A case confirming the power of the Court of Appeal Criminal Division to re-open an appeal in order to correct an error
The appellant sought permission to appeal against conviction and sentence for multiple counts. The single judge, Walker J, refused permission on all grounds advanced.
However he noted that, according to the transcript of proceedings, no verdict in respect of the appellant had been taken from the jury on count 2, a count for which an 18 month consecutive sentence had been imposed. It seemed conceivable that there had been an error, and Walker J gave permission to appeal on that ground.
At the appeal everyone relied on the transcript. The Appellate court therefore accepted that there had been no conviction of the appellant on count 2, and directed the Crown Court record be amended; deleting the conviction on that count, and quashing the respective sentence.
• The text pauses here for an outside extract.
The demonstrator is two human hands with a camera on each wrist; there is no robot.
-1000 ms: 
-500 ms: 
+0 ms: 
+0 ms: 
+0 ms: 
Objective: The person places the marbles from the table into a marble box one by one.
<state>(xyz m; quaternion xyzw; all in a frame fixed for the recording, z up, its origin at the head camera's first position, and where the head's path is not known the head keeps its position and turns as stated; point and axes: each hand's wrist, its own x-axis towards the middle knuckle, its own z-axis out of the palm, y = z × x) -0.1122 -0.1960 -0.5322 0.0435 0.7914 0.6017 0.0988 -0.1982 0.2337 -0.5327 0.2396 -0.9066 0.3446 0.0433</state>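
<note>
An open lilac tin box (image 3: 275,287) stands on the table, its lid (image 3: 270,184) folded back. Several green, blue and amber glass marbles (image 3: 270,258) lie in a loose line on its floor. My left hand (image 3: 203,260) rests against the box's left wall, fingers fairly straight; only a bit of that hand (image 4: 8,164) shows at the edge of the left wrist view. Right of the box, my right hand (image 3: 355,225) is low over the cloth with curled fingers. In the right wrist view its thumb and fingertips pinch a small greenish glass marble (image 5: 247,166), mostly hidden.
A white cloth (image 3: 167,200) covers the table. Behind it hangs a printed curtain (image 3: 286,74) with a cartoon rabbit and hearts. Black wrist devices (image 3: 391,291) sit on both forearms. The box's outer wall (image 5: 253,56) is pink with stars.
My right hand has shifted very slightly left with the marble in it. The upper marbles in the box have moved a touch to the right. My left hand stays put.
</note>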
Following an amendment to the record further investigation, as a result of enquiry by the original trial judge, revealed that the transcribers had made a serious error and had omitted to record the guilty verdict, which had been properly taken on count 2, against the appellant. Therefore, the judgment of the appellate court was founded on a mistake.
The question arose of what, if any, jurisdiction the Court of Appeal had to correct the mistake.
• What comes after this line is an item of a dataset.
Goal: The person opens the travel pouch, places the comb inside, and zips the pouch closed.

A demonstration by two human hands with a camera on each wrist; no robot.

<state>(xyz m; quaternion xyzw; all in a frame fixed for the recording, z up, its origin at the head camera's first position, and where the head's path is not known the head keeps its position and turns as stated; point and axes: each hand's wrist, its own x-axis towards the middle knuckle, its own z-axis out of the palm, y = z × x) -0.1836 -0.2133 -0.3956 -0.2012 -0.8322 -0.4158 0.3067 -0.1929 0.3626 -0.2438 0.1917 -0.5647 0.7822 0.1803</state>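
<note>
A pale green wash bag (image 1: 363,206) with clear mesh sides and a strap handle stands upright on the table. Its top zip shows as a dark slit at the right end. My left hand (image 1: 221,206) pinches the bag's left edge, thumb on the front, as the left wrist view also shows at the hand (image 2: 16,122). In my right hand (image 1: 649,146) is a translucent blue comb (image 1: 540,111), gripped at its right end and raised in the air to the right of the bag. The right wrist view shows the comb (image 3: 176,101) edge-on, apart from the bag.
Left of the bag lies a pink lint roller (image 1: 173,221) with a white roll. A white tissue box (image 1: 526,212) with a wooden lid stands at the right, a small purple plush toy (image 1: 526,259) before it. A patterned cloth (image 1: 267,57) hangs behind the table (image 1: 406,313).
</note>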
The appellate court considered different lines of authority. The court discussed case law that amendment could be made before the record had been amended. This was too late for that. A line of authority was discussed dealing with where an order had been a nullity, but this was not a nullity.
Finally there is an exception for where there has been a real injustice. The appellate court took the view that none of the previous case law however fully captured the scope of this principle and the court instead referred to broader principles and the Court of Appeal Civil Division case of Taylor v Lawrence  EWCA Civ 90,  QB 528, which concluded that the Court has an implicit power to re-open a concluded appeal where it was necessary to correct wrong decisions and ensure public confidence in the administration of justice.
1. There is no basis for any distinction between the Civil Division and the Criminal Division as to the principles applicable to the jurisdiction under the implicit powers of an appellate court to correct procedural errors.
2. The Criminal Procedure Rules Committee should formulate a rule similar to that set out in CPR 52.17, to clarify the application of these principles in the Criminal Division.
3. This appeal was re-opened on the basis of the jurisdiction under Taylor v Lawrence.
4. The order of the court was set aside, the appellant's appeal against conviction and sentence was dismissed and the appellant's conviction on count 2 and the consecutive sentence of 18 months detention was affirmed.